Bukti al-Quran adalah Firman Tuhan Tanpa Menggunakan Ayat atau Hadis

  • Bagikan
bukti alquran berasal dari Allah

Apa bukti al-Quran adalah Firman Tuhan. Atau apa bukti al-Quran berasal dari Tuhan? Pertanyaan ini jika dijawab dengan menggunakan nash, tentu mudah. Tapi beda jika pertanyaan ini ditanyakan oleh orang yang tidak percaya Tuhan, atau setidaknya dia butuh jawaban yang tidak menggunakan nash.

Bagaimana mau menggunakan ayat al-Quran, wong objek yang ditanyakan adalah al-Quran. Logisnya seperti ini, misal seorang ateis, dia tidak percaya al-Quran, maka pertanyaan tentang al-Quran tentu tidak tepat menjawabnya dengan menggunakan ayat al-Quran.

Agar lebih terstruktur, ada baiknya kita membatasi terlebih dahulu, bahwa al-Quran yang dimaksud di sini adalah firman Allah, dan bukan mushaf al-Quran. Meski antara mushaf al-Quran dengan al-Quran sebagai firman Allah itu sendiri, ibarat manusia dengan dua unsurnya jasmani serta rohani. (Bisa dibaca pada tulisan saya di sini)

Al-Quran adalah firman Tuhan, maka membuktikan bahwa al-Quran adalah Firman Tuhan tanpa nash ayat al-Quran dan hadis, harus diawali pemahaman mendasar tentang Tuhan itu sendiri dengan rasional dan tanpa nash. (Bisa dibaca dalam artikel saya di sini).

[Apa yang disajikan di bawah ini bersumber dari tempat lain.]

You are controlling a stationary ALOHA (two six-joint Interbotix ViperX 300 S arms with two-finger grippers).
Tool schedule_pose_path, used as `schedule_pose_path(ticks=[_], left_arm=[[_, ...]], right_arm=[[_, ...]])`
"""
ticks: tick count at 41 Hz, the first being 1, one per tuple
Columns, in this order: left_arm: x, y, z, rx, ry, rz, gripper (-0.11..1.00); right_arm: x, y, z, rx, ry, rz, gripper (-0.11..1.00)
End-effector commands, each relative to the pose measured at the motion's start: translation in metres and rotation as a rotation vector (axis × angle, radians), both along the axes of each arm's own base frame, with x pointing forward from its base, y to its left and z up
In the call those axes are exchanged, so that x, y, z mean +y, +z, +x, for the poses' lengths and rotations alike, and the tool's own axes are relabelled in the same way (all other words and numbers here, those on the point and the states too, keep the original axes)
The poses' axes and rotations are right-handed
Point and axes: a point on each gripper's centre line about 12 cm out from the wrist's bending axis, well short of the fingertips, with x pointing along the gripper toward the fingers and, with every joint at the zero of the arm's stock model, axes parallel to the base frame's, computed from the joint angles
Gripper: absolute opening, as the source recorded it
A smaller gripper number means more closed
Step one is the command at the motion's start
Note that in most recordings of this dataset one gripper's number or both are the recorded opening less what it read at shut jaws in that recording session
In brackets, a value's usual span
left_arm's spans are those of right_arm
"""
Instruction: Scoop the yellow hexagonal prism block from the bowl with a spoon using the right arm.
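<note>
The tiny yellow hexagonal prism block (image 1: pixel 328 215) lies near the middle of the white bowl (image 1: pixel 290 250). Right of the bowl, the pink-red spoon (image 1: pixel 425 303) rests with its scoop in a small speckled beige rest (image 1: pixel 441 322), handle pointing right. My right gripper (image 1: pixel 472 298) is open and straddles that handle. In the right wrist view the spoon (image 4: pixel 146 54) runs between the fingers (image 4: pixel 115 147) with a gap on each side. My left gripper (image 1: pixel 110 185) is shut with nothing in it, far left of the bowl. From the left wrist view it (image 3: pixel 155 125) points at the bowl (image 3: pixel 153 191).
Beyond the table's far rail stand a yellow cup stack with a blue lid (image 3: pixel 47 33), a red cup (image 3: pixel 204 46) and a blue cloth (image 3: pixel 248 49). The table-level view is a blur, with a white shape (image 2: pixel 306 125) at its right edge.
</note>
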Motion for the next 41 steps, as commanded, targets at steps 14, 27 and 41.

Syarat Tuhan disebut sebagai Tuhan dalam tinjauan akal, ada tiga; pertama disebut Tuhan jika dia tidak terbatas, karena yang terbatas pasti bukan Tuhan. Kedua, disebut Tuhan jika dia Maha segala Maha. Tak ada Maha yang mampu mengungguli ke-Maha-an Tuhan. Ketiga, disebut Tuhan jika dia universal, atau meliputi segala sesuatu.

Dengan tiga syarat itulah sehingga yang menjadi sebab perkataan Tuhan disebut dengan firman. Firman Tuhan beda dengan perkataan secara umum. Perkataan membutuhkan alat berkata, lidah misalnya. Lidah adalah benda, dan semua benda pasti tidak Maha segala Maha. Perkataan itu terbatas, misal ada suara ada gerak. Olehnya itu, firman Tuhan niscaya sejalan dengan syarat Tuhan disebut Tuhan sebagaimana yang sudah disebut sebelumnya.